Die Menschen aus Sardis

Die Meinung, die wir von uns selbst haben, beeinflusst nicht nur unsere Einstellung zum Leben, unsere Kommunikation und unseren Erfolg, sondern auch das, was wir von anderen denken. Um das geht es in dieser Ausgabe.

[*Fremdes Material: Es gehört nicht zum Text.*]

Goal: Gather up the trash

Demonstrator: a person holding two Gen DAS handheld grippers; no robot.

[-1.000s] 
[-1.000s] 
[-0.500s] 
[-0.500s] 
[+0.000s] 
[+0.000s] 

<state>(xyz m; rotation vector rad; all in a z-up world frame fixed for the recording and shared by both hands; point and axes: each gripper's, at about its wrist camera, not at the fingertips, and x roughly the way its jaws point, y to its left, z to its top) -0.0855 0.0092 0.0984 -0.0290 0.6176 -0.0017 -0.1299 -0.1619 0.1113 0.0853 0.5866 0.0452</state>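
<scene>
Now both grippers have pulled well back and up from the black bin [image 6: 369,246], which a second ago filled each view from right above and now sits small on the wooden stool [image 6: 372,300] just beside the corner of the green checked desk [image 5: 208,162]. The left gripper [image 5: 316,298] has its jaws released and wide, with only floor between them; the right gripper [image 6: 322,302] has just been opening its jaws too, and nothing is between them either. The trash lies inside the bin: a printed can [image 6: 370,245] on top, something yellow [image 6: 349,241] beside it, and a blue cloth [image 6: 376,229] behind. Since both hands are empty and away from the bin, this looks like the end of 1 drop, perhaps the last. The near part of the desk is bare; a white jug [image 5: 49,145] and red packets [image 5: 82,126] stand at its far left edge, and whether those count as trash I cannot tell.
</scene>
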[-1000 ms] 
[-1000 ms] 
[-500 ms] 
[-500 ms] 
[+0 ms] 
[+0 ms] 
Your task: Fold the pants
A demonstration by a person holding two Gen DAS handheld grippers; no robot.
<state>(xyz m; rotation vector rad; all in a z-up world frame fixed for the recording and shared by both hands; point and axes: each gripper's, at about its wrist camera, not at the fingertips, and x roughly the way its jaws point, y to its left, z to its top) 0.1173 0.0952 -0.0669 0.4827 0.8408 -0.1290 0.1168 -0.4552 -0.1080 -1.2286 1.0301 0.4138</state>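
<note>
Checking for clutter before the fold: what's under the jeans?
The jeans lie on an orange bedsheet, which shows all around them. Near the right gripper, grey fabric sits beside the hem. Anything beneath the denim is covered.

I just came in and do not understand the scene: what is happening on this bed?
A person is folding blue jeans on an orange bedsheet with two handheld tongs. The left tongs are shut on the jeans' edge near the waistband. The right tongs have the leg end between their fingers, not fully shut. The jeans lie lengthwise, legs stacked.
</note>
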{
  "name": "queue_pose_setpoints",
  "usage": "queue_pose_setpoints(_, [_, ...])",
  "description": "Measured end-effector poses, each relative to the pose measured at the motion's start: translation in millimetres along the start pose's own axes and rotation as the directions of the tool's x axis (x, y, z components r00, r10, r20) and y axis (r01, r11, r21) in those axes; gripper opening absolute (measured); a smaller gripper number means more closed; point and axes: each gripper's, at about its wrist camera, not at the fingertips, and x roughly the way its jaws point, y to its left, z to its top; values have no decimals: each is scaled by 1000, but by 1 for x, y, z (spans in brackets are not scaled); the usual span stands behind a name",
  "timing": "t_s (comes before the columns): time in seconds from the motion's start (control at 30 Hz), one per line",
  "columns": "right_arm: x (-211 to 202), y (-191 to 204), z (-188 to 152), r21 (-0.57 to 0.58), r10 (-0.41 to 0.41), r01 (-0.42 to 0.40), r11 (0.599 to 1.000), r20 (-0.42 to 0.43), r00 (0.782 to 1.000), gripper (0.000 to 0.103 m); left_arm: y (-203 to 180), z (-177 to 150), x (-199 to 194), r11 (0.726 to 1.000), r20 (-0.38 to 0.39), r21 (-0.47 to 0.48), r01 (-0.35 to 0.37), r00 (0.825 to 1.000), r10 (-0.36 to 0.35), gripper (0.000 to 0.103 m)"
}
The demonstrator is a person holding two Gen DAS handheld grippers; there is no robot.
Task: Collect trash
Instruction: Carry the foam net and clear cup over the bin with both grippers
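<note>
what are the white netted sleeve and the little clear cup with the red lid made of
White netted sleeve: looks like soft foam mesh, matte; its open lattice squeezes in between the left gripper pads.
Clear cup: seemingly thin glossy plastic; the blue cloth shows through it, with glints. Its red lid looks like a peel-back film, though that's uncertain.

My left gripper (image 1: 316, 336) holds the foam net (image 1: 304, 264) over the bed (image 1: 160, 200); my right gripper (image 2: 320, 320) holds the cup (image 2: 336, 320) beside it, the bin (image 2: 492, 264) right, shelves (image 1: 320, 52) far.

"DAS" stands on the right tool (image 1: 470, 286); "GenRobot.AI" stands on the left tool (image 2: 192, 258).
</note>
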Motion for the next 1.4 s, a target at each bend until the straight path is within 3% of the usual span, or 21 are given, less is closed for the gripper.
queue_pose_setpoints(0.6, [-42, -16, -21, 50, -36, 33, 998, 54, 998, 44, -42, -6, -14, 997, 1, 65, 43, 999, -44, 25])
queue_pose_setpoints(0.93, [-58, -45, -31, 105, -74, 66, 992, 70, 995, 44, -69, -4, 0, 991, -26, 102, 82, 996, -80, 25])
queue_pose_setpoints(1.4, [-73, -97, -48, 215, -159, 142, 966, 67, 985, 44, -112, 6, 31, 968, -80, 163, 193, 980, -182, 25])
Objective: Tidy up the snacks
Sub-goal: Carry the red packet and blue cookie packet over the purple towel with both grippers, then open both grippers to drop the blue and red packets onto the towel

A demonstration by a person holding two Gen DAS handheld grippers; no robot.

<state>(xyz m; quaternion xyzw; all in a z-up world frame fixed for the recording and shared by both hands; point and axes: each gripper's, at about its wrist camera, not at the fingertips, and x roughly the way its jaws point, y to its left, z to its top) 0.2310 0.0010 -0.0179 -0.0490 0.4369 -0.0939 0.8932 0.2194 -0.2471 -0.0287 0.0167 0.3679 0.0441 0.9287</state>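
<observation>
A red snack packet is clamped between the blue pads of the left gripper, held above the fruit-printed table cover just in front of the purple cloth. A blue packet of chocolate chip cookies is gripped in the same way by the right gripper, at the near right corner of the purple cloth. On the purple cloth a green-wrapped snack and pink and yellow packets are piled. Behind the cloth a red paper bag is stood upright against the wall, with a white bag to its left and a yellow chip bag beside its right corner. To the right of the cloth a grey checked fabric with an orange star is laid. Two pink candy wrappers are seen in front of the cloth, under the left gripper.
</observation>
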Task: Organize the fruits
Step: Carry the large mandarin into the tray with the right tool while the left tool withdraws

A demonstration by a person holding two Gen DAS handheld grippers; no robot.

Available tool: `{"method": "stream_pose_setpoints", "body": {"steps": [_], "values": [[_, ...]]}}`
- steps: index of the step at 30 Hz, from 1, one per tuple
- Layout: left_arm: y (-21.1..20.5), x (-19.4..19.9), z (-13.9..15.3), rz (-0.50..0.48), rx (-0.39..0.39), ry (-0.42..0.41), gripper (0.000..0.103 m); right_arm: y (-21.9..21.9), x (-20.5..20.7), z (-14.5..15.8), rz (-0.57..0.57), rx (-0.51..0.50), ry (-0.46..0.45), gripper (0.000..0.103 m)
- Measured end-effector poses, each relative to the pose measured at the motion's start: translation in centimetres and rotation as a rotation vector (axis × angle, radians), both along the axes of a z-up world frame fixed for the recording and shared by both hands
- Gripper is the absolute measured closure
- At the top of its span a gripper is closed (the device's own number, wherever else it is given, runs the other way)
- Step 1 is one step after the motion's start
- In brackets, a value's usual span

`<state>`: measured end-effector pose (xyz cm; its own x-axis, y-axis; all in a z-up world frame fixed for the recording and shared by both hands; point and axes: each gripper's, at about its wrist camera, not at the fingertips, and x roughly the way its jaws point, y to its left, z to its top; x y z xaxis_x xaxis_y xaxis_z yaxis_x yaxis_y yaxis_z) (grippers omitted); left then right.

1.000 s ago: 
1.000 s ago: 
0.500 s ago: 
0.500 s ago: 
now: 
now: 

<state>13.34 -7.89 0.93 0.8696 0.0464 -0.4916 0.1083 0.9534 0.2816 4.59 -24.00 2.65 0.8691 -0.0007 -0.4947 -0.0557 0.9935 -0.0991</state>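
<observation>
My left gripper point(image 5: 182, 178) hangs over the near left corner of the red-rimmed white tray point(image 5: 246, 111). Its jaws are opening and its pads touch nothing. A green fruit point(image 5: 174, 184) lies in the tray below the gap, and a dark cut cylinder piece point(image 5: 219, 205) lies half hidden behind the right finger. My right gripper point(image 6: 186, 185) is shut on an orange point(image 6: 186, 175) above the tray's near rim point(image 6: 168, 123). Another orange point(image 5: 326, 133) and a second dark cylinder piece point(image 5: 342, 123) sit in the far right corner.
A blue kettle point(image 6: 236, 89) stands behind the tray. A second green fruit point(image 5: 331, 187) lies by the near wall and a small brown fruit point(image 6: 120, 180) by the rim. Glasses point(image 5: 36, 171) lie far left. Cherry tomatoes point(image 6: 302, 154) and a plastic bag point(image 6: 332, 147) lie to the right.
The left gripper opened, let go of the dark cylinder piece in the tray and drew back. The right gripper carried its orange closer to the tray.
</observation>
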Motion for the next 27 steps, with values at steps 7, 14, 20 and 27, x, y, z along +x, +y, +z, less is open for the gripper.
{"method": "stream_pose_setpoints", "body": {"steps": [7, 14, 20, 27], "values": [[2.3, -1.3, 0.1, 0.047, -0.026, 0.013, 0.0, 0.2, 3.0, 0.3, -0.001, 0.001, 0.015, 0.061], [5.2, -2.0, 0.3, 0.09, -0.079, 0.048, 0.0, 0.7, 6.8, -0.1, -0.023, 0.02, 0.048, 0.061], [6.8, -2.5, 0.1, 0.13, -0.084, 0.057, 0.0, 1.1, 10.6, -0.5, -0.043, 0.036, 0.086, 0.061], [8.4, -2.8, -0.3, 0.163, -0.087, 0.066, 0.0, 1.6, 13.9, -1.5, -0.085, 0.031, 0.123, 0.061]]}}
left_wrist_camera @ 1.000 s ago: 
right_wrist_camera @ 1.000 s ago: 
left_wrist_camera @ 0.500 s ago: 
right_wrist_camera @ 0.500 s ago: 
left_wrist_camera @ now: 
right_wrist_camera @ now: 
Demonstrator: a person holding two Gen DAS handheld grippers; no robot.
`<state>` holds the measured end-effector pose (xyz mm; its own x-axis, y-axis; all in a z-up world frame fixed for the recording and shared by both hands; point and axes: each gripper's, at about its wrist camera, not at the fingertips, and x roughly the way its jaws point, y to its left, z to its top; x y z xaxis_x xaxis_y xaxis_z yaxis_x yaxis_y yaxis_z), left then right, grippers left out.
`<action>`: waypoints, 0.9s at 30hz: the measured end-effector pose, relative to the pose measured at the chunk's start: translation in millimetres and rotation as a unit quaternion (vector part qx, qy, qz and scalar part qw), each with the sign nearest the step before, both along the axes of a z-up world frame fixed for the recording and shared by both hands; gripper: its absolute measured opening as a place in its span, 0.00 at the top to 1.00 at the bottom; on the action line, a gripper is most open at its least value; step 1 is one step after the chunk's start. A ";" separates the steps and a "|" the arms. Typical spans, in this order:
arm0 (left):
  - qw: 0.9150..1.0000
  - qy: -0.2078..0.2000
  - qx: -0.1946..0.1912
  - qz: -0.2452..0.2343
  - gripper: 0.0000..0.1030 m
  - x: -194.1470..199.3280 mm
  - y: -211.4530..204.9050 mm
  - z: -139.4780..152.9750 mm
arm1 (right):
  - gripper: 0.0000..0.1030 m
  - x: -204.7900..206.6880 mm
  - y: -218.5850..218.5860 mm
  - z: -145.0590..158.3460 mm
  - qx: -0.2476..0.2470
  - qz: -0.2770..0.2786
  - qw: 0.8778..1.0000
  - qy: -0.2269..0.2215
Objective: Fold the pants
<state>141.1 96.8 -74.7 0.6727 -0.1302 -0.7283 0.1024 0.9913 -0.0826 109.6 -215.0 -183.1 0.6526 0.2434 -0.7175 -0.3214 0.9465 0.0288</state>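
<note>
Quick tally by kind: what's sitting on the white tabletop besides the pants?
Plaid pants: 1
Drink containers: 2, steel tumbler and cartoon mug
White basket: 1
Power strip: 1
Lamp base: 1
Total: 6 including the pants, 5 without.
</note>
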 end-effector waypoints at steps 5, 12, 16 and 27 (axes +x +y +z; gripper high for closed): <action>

In Aesops „Fabeln“ gibt es eine Geschichte von einem Philosophen, der vor seinem Haus auf einem Hügel sass und die Aussicht über Athen genoss. Er wurde von einem Reisenden angesprochen. „Entschuldige“, sagte der Fremde „ich bin dabei, nach Athen überzusiedeln und habe mich gefragt, ob du mir sagen kannst, wie die Menschen hier sind.“ „Wo kommst du her?“, fragte der Philosoph. „Ich komme aus Sardis“, sagte der Reisende, „und ich kann dir sagen, dass ich froh bin, diesen Ort zu verlassen. Die Leute in Sardis sind unfreundlich, unzuverlässig und wenig hilfsbereit. Ich hoffe wirklich, dass ich hier in Athen auf bessere Menschen treffe“. „Nun mein Freund“, sagte der Philosoph, „es tut mir leid, aber du wirst feststellen, dass die Menschen in Athen ganz ähnlich wie die Menschen in Sardis sind.“ Enttäuscht zog der Reisende weiter.

Später am Tag wandte sich ein anderer Fremder an den Philosophen und stellte die gleiche Frage. Er sagte: „Ich bin gerade dabei, von Sardis hierher überzusiedeln, und wenn die Menschen in Athen auch nur halb so grossartig sind wie die Menschen dort, bin ich ein glücklicher Mann. In Sardis ist jeder äusserst freundlich, ehrlich und hilfsbereit“.Mein Freund, ich bin glücklich, dir sagen zu können, dass die Menschen in Athen ganz ähnlich wie die Menschen in Sardis sind“, sagte der Philosoph. In gehobener Stimmung zog der Reisende weiter.

Der Philosoph demonstrierte ein einfaches Prinzip, das mit der selbsterfüllenden Prophezeiung und unseren Meinungen von anderen in Zusammenhang steht: Wir sehen in anderen, was wir zu sehen erwarten. In der Regel finden wir genau das, was wir zu finden erwarten.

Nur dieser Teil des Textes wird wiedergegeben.